Я спросил, как их зовут, и кто они такие. Девочка дрогнула и опустила свои прекрасные, темные, длинные ресницы.
Старуха ответила за них, и мой проводник перевел:
— Девочку зовут Ные-Яптик-Удукай, мальчика — Хатюко-Окотетто.
— Сколько им лет?
Мне перевели:
— Девочке — пятый, а мальчику — шестой.
— Что они сделали такое, что на них жалуется старушка?
И мне передали ее жалобу, что ее не слушаются дети.
Я спросил, в чем заключается их непослушание, и мне передали подробно все дело.

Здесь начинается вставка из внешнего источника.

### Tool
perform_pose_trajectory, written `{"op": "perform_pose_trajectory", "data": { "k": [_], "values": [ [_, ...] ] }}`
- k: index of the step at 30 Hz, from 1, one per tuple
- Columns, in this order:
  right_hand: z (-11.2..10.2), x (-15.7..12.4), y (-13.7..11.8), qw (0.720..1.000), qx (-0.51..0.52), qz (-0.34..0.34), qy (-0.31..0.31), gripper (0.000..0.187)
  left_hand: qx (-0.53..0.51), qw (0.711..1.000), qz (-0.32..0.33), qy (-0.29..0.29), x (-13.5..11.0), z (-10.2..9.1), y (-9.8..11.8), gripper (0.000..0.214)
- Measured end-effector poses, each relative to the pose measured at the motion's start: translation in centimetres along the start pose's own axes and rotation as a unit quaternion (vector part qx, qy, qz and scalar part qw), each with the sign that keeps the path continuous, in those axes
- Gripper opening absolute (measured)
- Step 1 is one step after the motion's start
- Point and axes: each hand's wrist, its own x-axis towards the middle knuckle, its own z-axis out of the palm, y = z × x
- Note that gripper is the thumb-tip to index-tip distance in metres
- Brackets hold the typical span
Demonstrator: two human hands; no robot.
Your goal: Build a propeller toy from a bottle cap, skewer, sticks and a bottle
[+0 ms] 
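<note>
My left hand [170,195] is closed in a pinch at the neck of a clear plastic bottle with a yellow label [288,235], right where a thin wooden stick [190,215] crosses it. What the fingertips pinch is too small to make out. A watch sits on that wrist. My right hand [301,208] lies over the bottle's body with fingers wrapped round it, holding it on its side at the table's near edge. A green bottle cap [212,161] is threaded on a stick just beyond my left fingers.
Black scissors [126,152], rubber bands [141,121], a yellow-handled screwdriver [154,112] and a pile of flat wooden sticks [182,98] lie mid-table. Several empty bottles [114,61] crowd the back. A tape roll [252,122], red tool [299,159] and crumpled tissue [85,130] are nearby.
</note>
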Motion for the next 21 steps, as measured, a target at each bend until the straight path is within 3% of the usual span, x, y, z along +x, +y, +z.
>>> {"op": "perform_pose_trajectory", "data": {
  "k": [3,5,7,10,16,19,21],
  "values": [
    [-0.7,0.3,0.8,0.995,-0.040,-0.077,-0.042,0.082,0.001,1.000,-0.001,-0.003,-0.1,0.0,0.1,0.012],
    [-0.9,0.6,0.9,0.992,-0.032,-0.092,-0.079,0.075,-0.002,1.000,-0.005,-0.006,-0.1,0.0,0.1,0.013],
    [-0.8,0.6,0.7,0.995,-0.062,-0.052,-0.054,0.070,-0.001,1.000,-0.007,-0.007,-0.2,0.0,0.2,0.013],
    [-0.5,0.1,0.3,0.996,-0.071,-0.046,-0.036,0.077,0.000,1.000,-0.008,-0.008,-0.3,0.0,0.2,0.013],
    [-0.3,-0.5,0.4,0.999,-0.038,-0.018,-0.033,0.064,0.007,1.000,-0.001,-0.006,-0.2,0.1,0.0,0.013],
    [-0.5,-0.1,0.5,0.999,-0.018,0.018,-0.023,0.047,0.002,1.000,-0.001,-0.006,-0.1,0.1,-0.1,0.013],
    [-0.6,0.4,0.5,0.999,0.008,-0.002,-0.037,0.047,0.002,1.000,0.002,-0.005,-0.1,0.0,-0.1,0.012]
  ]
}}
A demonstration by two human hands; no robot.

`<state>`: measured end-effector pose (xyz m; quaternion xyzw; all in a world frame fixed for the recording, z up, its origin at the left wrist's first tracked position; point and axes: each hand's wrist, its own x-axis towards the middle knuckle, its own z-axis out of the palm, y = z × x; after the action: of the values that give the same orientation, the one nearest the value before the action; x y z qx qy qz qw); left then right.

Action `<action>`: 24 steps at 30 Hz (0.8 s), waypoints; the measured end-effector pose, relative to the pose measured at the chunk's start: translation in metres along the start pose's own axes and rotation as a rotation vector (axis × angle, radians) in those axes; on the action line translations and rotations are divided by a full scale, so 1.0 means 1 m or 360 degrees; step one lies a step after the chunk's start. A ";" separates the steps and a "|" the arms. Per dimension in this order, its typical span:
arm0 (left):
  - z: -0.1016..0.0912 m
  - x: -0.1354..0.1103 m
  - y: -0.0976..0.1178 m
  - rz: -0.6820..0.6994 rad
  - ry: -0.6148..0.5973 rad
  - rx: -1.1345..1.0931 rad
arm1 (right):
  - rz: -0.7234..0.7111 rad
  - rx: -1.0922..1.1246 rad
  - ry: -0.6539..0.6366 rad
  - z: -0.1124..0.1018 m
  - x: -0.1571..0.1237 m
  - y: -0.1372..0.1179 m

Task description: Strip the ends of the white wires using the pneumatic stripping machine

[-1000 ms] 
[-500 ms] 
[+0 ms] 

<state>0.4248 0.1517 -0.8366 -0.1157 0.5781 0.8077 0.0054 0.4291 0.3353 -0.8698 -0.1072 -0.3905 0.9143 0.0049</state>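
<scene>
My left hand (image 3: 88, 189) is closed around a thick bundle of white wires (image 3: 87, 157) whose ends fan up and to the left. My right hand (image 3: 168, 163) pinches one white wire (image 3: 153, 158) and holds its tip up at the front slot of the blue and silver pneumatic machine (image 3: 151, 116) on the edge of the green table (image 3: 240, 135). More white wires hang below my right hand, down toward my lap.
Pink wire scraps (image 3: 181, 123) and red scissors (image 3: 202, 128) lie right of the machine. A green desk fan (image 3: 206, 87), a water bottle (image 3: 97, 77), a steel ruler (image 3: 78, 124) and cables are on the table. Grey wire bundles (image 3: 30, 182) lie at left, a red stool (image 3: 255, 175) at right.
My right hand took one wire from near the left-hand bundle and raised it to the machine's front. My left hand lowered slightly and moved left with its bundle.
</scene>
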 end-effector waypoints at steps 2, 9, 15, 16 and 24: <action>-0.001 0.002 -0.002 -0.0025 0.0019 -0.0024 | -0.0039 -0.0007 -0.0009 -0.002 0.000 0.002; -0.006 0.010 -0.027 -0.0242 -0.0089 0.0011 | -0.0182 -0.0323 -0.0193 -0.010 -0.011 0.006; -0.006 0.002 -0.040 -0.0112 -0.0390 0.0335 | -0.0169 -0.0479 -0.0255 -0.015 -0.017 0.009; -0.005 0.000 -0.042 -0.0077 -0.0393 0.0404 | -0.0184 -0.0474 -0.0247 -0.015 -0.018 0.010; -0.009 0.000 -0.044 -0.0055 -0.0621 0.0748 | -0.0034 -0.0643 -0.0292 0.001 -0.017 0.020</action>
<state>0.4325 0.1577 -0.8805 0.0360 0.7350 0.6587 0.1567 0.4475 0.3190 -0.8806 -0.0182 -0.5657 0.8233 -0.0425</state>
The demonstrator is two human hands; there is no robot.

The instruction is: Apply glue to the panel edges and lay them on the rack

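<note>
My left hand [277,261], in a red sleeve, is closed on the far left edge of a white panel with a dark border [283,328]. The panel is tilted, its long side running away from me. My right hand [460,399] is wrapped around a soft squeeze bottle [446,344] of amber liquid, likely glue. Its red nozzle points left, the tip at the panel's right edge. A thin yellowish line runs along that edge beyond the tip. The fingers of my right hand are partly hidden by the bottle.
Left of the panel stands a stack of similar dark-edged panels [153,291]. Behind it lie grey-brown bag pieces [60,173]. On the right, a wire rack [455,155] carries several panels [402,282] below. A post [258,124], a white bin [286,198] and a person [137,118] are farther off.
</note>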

Старушка жаловалась на них, что она не может с ними справляться: у них нет ни матери, ни отца, они одиноки и находятся на попечении бабушки; она их единственная опекунша, на ней лежат заботы стада и чума, она должна за ними присматривать и давать им есть, но они не понимают, сколько забот лежит на их бабушке, и порою так капризничают и ревут, что она готова убежать из ихнего чума… Она сообщила даже, что они ее ругают и говорят ей: „ты, старая, ничего не стоишь, ну и убирайся вон“, — и даже грозят прогнать ее вон из чума, как только станут большими и возьмут управление чума и стада в свои руки. И в заключение старушка чуть не в самом деле рассердилась и даже поклялась, что она бросит их и уйдет в тундру, где ее неминуемо съедят медведи.
Все это сказано было по-самоедски и переведено моим толмачом на русский язык. Выслушав все, я невольно проникся сожалением к бабушке, которая, казалось, была права.
Но когда бывает суд, должны быть и свидетели спрошены. Толпа подтвердила показания бабушки.
Пришлось обратиться непосредственно к подсудимым, и я спросил их, — признают ли они обвинение?
Им перевели; но они молчали, только тяжело вздыхая, и мне пришлось невольно взяться для страха за книжку, и я еще раз спросил их.
Дети всколыхнулись, у девочки показались на глазах слезинки, но мальчик упорно, гордо смотрел на бумагу, повидимому совсем не признавая над собой ни следствия, ни суда.
Я, прочитав детям нравоучение, сказал, что бабушку нужно любить и дал детям по конфетке, которые сразу так ко мне их расположили, что они подняли на меня с благодарностью свои глазенки.
Они оба дали мне торжественное при народе обещание, тихонько проговорив: „мундармам“, что значит — они обещают слушаться и никогда уже более бабушке своей не грубить. И затем со слезами на глазах бросились целовать свою бабушку.